◆ About this exercise ◆
Take the lines from the beginning of the material through the line containing "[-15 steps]" and retype them exactly, leaving the pictures out.

-- Opening Marker --

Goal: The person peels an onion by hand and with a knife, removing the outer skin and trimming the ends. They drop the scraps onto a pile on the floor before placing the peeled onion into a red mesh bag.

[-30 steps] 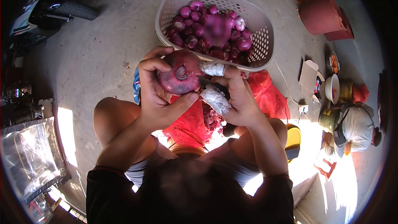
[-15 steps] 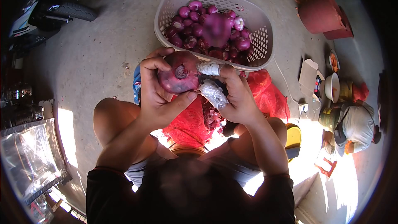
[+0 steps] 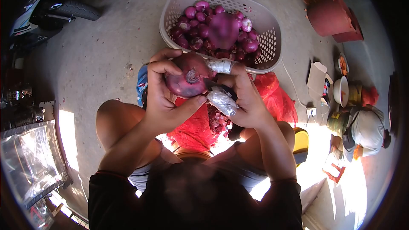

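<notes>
My left hand [image 3: 164, 106] is closed around a large red onion [image 3: 183, 86], its root end facing up toward me. My right hand [image 3: 245, 100] is at the onion's right side, with the thumb and forefinger wrapped in silvery tape [image 3: 222, 102]. Between those fingers is a dark, thin tool that looks like a small knife [image 3: 229, 90], mostly hidden and reaching the onion's side. Below the hands, red mesh sacking [image 3: 194, 123] and a pile of onion skins [image 3: 218, 121] lie between my legs.
A pale plastic basket [image 3: 272, 30] of red onions stands just ahead. Another red mesh bag [image 3: 277, 100] lies to the right. At far right a person [image 3: 366, 130] bends over near a white bowl [image 3: 341, 90]. A red bin [image 3: 330, 15] stands at upper right; a motorbike wheel [image 3: 79, 10] at upper left.
Both hands and the onion have shifted slightly to the right. The onion is turned a little, and the taped fingers have tilted against its side.
</notes>
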`<state>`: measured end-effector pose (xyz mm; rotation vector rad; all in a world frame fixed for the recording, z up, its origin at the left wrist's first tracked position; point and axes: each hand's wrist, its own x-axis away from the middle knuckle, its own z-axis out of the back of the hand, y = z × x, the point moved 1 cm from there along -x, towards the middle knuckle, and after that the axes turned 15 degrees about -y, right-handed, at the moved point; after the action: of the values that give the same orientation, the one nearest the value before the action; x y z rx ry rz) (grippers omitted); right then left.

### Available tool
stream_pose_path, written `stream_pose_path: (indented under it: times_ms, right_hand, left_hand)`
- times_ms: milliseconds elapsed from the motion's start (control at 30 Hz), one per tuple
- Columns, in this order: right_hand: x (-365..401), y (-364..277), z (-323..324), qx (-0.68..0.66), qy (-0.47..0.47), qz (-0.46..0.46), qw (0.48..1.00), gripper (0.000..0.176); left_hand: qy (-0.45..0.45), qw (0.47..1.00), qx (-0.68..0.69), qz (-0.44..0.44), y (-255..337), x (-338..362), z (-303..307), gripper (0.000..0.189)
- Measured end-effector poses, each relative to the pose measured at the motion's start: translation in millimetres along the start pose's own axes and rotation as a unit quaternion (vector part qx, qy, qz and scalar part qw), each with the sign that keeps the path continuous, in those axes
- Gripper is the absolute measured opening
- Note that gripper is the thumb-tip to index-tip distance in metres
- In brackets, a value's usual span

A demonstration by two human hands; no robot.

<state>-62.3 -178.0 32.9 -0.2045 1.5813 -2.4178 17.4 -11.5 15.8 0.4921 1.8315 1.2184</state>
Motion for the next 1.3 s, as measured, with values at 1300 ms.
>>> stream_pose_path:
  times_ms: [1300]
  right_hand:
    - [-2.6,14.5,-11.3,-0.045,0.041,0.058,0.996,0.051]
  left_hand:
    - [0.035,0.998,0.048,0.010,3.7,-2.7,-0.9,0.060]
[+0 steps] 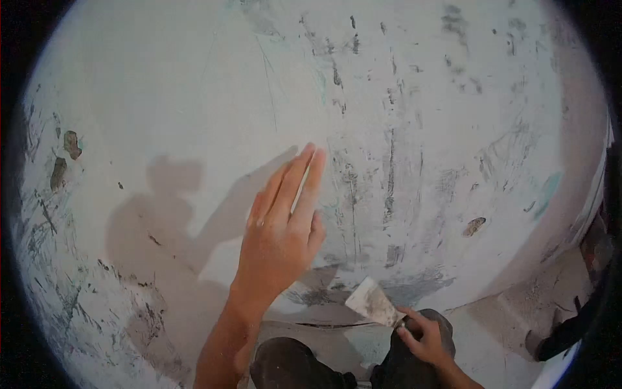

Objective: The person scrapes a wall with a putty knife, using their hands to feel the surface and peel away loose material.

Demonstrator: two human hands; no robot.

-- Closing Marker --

◆ Finished task ◆
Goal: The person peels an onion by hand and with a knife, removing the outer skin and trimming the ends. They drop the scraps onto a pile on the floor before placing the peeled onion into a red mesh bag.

[-30 steps] 
[-15 steps] 

This concludes the response to the exercise.